Scalable Machine Learning Algorithms in Computational Biology and Biomedicine 2020
1University of Electronic Science and Technology of China, Chengdu, China
2Silesian University of Technology, Gliwice, Poland
3The Ohio State University, Columbus, USA
4University of Texas Health Science Center at Houston, Houston, USA
Scalable Machine Learning Algorithms in Computational Biology and Biomedicine 2020
Description
Since the 'Precision Medicine' initiative was launched by President Obama, a huge challenge and chance for the computational biology and biomedicine community has been presented. In recent years, computational methods appeared vastly in biomedicine and bioinformatics research, including medical image analysis, healthcare informatics, cancer genomics, etc. Lots of prediction and mining works were required on the medical data, such as tumor images, electronic medical records, micro-array, GWAS (Genome-Wide Association Study) data. Therefore, a growing number of machine learning algorithms were employed in the prediction tasks of computational biology and biomedicine.
Advanced machine learning techniques have also developed quickly in recent years. Several impacted new methods were reported in top journals and conferences. For example, affinity propagation was published in Science as a novel clustering algorithm. Recently, deep learning seems to be suitable for big data and become to be the next hot topic. Parallel mechanism is also developed by the scholars and industry researchers, such as Mahout. A growing number of computer scientists devote to the advanced large-scale data mining techniques. However, the application in biomedicine has not fully been addressed and fell behind the technique growth.

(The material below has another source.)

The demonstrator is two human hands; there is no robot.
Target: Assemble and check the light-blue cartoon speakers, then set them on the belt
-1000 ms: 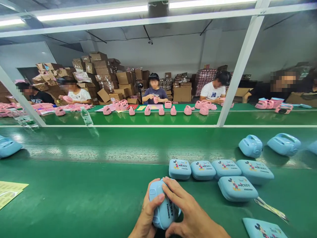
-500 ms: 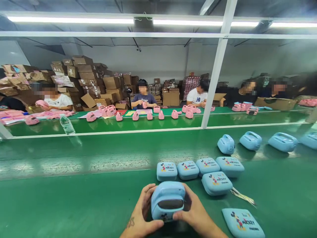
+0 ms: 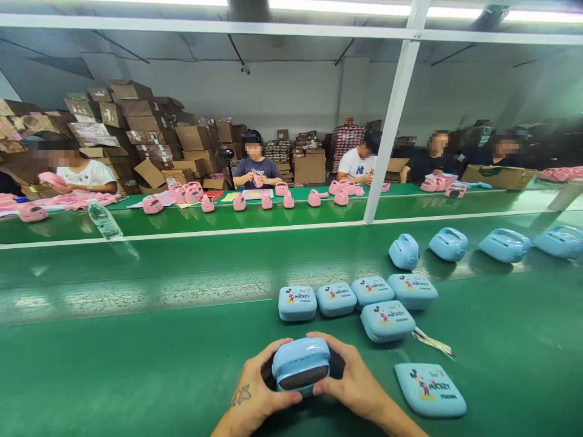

This Special Issue aims to target the recent large-scale machine learning techniques together with biomedicine applications. Applications in medical and biological scalable data are encouraged. We especially encourage clinical or specific diseases genomics research with computational methods. We also welcome novel classification and clustering algorithms, such as strategies for large imbalanced learning, strategies for multiple views, learning, strategies for various semi-supervised learning, strategies for multiple kernels learning, etc. Both original research and review articles are welcomed.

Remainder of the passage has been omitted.